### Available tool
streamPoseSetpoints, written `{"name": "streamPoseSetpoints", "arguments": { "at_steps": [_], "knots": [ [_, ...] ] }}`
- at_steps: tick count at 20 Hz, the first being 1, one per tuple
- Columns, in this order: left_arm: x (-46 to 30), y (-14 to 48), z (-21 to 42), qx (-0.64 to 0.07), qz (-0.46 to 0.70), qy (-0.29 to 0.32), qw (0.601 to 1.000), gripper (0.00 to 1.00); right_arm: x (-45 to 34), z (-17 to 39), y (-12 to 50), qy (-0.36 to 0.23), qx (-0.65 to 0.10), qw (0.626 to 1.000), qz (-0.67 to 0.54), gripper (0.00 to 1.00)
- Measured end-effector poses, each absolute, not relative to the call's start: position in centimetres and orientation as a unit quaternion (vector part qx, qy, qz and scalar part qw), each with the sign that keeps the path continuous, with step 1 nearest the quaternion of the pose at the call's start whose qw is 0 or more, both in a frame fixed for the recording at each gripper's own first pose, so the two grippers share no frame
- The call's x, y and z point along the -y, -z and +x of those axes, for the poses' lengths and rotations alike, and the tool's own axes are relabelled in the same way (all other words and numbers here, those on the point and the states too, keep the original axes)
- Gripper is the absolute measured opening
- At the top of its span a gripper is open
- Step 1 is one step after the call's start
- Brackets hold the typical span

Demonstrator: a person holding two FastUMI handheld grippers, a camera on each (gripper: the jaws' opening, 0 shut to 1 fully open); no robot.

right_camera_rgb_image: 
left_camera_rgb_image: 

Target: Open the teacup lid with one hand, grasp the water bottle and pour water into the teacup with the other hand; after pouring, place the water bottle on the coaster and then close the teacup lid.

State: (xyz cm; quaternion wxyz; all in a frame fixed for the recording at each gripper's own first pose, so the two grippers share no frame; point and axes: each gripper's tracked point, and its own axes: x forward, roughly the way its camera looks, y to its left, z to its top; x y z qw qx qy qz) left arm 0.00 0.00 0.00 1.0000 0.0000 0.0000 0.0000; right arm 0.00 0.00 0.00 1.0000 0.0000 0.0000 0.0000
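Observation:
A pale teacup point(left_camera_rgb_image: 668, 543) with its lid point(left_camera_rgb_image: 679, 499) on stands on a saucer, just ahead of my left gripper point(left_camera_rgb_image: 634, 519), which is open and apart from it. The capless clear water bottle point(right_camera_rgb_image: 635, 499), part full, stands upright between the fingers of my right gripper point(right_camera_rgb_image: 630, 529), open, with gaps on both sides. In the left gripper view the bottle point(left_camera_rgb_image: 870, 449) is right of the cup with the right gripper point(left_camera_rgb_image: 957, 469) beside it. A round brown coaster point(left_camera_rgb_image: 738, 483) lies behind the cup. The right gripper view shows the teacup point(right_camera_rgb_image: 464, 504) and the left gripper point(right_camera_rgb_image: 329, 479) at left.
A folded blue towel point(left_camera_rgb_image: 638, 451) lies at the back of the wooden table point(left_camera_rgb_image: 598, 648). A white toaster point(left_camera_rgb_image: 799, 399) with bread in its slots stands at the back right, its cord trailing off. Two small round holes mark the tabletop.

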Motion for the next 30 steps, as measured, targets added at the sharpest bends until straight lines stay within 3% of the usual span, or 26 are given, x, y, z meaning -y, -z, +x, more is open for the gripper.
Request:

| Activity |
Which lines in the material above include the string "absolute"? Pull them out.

| Exercise answer |
- Measured end-effector poses, each absolute, not relative to the call's start: position in centimetres and orientation as a unit quaternion (vector part qx, qy, qz and scalar part qw), each with the sign that keeps the path continuous, with step 1 nearest the quaternion of the pose at the call's start whose qw is 0 or more, both in a frame fixed for the recording at each gripper's own first pose, so the two grippers share no frame
- Gripper is the absolute measured opening

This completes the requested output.